Я знал, что поступил правильно; он тоже знал это и не перечил мне, и теперь я никак не мог отыграть назад, мне нужно было пережить эти несколько дней, насмотреться на него, начувствоваться, будто в последний раз. С самого утра в Сочельник я был подавлен и с трудом это скрывал, и когда он наконец уехал – на велике до станции, оттуда на поезде с пересадкой, всего часа полтора, но не мог же я, в самом деле, везти его на машине и нервничать там – когда он уехал, я понял, что вот и всё, я своими руками его отдал. Он, конечно, проболтается, нас найдут, будет скандал. Он же врать не умеет. Подкатила тошнота; видеть в углу гостиной нашу одноразовую елку было невыносимо, но признаться другим я был не в состоянии, мне казалось, что если я заговорю об этом, у меня начнется истерика, а надо было готовить, и прибираться, и делать что-то еще, что враз потеряло смысл, потому что без Илая ничто на свете не имело смысла, и он знал об этом и потому не хотел идти. Я поступил неправильно, и назад дороги не было.
– Ты бледный, Морис. Всё в порядке?
Я перехватил Дарин взгляд – она смотрела на мои руки, державшие нож, и я заметил, что они дрожат.
– Я не должен был... я должен был его отвезти.
– Не будь глупым. Он прекрасно доберется, он же столько лет жил один.
Я покачал головой. Ты не понимаешь, Дара.
– Ты ведь не собираешься возить его в училище, или куда там он поступит? Он не будет сидеть тут всю жизнь. Дай ему дышать.
Ты не понимаешь, упрямо повторил я про себя, хоть и знал, что она права, а я паникер. Не уйди он сейчас, мать нашла бы другой повод, чтобы с ним повидаться: она имеет право, и чему быть, того не миновать. Я должен научиться с этим жить.

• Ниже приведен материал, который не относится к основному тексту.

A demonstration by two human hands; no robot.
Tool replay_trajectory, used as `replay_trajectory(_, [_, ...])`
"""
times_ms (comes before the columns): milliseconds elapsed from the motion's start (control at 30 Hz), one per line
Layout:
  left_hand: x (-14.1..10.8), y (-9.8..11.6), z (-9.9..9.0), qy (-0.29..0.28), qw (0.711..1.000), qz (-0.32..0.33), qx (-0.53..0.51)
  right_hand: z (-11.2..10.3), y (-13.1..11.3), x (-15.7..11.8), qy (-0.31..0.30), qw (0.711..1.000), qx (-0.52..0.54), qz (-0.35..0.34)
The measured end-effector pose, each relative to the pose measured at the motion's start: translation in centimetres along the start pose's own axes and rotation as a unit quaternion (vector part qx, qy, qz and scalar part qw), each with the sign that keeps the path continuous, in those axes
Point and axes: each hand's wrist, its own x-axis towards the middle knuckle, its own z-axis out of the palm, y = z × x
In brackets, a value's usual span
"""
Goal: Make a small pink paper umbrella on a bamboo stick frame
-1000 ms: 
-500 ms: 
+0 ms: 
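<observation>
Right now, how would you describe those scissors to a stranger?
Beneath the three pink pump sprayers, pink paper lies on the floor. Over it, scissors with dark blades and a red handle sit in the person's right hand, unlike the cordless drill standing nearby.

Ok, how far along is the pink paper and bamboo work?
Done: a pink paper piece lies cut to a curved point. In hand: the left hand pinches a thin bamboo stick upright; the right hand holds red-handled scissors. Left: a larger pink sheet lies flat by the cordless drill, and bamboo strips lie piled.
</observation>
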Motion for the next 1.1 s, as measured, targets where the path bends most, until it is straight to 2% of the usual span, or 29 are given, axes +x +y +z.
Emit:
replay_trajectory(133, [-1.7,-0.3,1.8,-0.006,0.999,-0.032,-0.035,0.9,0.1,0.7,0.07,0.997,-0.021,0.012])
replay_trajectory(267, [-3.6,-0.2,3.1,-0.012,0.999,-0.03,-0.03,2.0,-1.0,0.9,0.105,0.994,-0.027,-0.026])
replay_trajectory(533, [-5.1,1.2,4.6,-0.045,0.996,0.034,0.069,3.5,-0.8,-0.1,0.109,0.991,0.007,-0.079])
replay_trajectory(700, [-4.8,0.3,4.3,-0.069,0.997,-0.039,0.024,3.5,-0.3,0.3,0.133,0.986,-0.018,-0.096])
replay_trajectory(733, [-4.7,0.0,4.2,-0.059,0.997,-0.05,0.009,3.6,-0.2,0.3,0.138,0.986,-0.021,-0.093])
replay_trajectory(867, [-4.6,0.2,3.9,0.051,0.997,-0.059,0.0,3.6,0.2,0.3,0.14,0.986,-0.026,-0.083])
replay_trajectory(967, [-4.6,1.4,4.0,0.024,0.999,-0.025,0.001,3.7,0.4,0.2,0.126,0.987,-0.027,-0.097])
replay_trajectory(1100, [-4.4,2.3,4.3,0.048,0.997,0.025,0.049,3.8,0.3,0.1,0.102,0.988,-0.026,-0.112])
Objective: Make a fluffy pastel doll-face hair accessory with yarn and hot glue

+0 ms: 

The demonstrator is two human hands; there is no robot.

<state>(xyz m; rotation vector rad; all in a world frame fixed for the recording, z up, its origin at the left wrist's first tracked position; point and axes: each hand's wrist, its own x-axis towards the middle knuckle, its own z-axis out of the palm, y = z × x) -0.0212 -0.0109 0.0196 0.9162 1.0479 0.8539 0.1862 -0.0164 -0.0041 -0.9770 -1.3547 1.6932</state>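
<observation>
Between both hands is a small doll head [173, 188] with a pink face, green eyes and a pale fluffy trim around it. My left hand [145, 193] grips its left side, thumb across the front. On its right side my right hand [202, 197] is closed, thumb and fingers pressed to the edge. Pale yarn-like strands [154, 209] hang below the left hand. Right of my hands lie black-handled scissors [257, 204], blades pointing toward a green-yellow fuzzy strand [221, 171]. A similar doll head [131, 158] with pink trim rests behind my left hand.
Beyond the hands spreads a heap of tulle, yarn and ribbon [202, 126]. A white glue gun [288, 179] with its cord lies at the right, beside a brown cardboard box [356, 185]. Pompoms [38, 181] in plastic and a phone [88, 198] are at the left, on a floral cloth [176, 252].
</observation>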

Так я когда-то мучился с этим виолончельным штрихом – сальтандо, рикошет. Преподаватель сказал, что надо держать смычок так легко, будто вот-вот готов выронить; набраться храбрости, чтобы отпустить его – и тогда всё получится.
Он вернулся через три часа сорок минут – стукнул боковой калиткой, затащил велосипед и протопал по веранде. Не сказав ни слова, открыл на кухне кран и долго пил.
– Ну?
– Всё, – Он вытер губы, – отвязался. Им это нужно было только для очистки совести.
– Сколько же ты у них пробыл?
– Полчаса; может, меньше. Не веришь?
Он достал из кармана штанов телефон, потыкал в экран и повернул ко мне. Он не старался, когда делал это селфи – никто из них не захотел или не успел улыбнуться: ни сестренка, ни мать, ни сам Илай, и при его аккуратности так завалить горизонт было знаком протеста. Манифестом свободы.
– У твоей матери черные волосы?
– Крашеные.
Сколько раз я пытался представить ее, но даже и помыслить не мог, что она окажется похожей на мою маму – я даже вздрогнул, увидев это стильное каре до подбородка, красную помаду и слегка поплывшие от возраста, но еще привлекательные черты лица.